United States v. Mark Sawyer
825 F.3d 287
| 6th Cir. | 2016Background
- In 2006 Mark Sawyer and four others formed A&E Salvage to demolish and salvage materials from a 300-acre former Liberty Fibers plant in Tennessee; the site contained widespread regulated asbestos-containing material (RACM).
- A&E Salvage knowingly failed to follow NESHAP asbestos handling rules (e.g., inadequate wetting, lack of respirators/protective suits); EPA intervened, issued orders, and ultimately cleaned the site under CERCLA at a total cost exceeding $16 million.
- Sawyer pleaded guilty in 2014 to one count of conspiracy to violate the Clean Air Act (18 U.S.C. § 371); he waived appeal rights for sentences within the Guidelines range; the advisory range exceeded the statutory maximum so he received the 60‑month statutory maximum.
- The government sought mandatory restitution under the MVRA (18 U.S.C. § 3663A) for EPA cleanup costs; it submitted a SCORPIOS cost spreadsheet and presented EPA testimony; the district court credited the evidence and ordered Sawyer and co-defendants jointly and severally to pay $10,388,576.71.

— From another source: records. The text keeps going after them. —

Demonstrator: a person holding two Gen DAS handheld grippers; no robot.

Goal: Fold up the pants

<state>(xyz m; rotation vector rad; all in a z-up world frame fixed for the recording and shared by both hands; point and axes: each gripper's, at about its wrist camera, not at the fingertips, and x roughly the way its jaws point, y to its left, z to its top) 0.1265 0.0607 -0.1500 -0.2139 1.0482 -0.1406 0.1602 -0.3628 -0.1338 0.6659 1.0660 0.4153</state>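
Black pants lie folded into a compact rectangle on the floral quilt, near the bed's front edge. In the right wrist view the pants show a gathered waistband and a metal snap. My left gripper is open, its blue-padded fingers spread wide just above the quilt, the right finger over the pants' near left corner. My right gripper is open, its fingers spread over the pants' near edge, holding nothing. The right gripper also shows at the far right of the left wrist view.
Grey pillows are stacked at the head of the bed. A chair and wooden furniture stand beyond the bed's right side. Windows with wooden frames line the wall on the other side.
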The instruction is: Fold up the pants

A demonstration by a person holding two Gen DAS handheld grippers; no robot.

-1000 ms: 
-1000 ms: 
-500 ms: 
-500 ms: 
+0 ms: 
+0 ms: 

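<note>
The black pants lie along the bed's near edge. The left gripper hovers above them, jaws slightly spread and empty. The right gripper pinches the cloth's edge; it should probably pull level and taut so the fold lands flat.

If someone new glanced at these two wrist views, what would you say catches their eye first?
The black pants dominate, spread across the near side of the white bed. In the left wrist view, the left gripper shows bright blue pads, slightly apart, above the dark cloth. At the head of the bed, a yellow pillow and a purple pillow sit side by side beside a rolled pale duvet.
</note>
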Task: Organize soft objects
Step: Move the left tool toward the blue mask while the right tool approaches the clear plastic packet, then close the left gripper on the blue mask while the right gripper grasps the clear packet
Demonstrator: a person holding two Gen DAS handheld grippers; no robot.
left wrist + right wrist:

- Sawyer appealed the sentence (waiver limited review) and the restitution order, contesting (1) whether restitution under § 3663A was mandatory and whether the EPA qualified as a ‘‘victim’’ of an offense against property, (2) causation/amount of EPA losses, (3) whether factual findings for restitution required a jury, and (4) procedural sufficiency/notice of the government’s cost evidence.
Issues
| Issue | Plaintiff's Argument | Defendant's Argument | Held |
|---|---|---|---|
| Whether Sawyer may appeal substantive reasonableness of 60‑month sentence | Sawyer: sentence substantively unreasonable given no prior record and co‑defendants got lesser terms | Government: appeal waiver bars review of sentence within Guidelines range | Appeal waiver valid; court declines to review sentence (appeal precluded) |
| Whether restitution was mandatory under MVRA and whether EPA is a victim of an "offense against property" | Sawyer: EPA lacked possessory interest in land so cannot be a victim for § 3663A; MVRA’s text implies victim must own property | Government: contamination offenses are offenses against property; agencies that incur cleanup costs can be victims even without possessory interest | MVRA applies; offense is an offense against property and EPA is an identifiable victim entitled to mandatory restitution |
| Whether government proved causation and amount of EPA losses by preponderance | Sawyer: SCORPIOS summary insufficient; some costs predated A&E activities; Paroline limits restitution to defendant’s relative role | Government: SCORPIOS plus EPA witness testimony and abundant documentary evidence establish direct/proximate causation; conspiracy liability permits joint and several restitution | Amount established with sufficient indicia of reliability; joint and several liability permissible for conspiracy; district court did not abuse discretion (court reduced $300,000 for non‑asbestos cleanup) |
| Whether restitution fact‑finding required jury or violated procedural/notice rules | Sawyer: Apprendi/Southern Union require jury; PSR lacked sufficient restitution details; late disclosure deprived due process | Government: restitution statutes lack defined statutory maximum so Apprendi inapplicable per Sosebee/Churn; documents disclosed before hearing and opportunity to cross‑examine and object existed | No jury required; procedural disclosures and opportunities were adequate; district court properly exercised discretion |
Key Cases Cited
- United States v. Quillen, 335 F.3d 219 (3d Cir.) (clean‑up costs recoverable under restitution statutes)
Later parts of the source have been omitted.